Hippolyte © Christophe Raynaud de Lage / Festival d'Avignon

Practical infos


Robert Cantarella comes from Marseille where he studied mathematics and fine arts. He trained at the Théâtre National de Chaillot directed at the time by Antoine Vitez. As early as 1983, he created the Théâtre du Quai de la Gare in Paris, then founded the Compagnies des Ours. He met the writer Philippe Minyana in 1987 and staged his first play Inventaires (Inventories). It marked the beginning of a long partnership.
Alternating new plays and classics, he has put on Lars Norén, Michel Vinaver, Jean Magnan, Cervantès, Shakespeare, O'Neill, Chekhov and Strindberg. Present on stage abroad in Poland, the Philippines, Morocco and Germany, he produced Michel Vinaver's most recent play September 11, 2001 at the 2005 CalArts in Los Angeles.

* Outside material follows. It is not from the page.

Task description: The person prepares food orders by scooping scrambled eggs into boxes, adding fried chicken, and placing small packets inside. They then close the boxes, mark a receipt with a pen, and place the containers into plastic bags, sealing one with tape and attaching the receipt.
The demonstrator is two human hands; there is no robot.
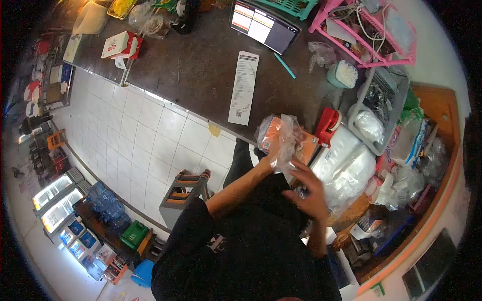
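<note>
In front of my body, my left hand is closed around a crumpled clear plastic bag at the counter's front edge. Orange packaging with a printed label shows through and beside the plastic, and an orange panel sticks out on the right. My right hand is just below the bag, thumb and fingers apart, somewhat smeared by motion. Its fingertips come close to the bag's lower end. A long printed receipt lies flat on the dark counter, left of the bag.
A red tape dispenser and a stack of clear plastic bags lie to the right. Behind are a grey bin, a pink rack, a tablet and a blue pen. A stool stands on the tiled floor.
</note>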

He was director of the Théâtre Dijon Bourgogne, National Drama Centre, in July 2000. He left in 2007 to join Frédéric Fisbach, as co-director of the “104” in Paris, an art space that will open in 2008. He produced the documentary Carrosserie (Bodywork) in 2004. Léo Scheer published one of his texts and the Éditions Théâtrales has published Ce sont des Humains qu'il Nous Faut (It's Humans We Need) in 2006.
For the 2007 edition of the Avignon Festival, Robert Cantarella is again directing Hippolyte by Robert Garnier which he directed in Dijon in 2005, with some changes in the cast. He is also proposing a few short forms for a small audience called Aura Comprise (Aura Included).
Robert Cantarella has already presented in Avignon Le Siège de Numance (The Seat of Numance) in 1992, L'Homme Nu (The Naked Man) and Murder in 1993, and Domaine Public (Public Domain) in 1996.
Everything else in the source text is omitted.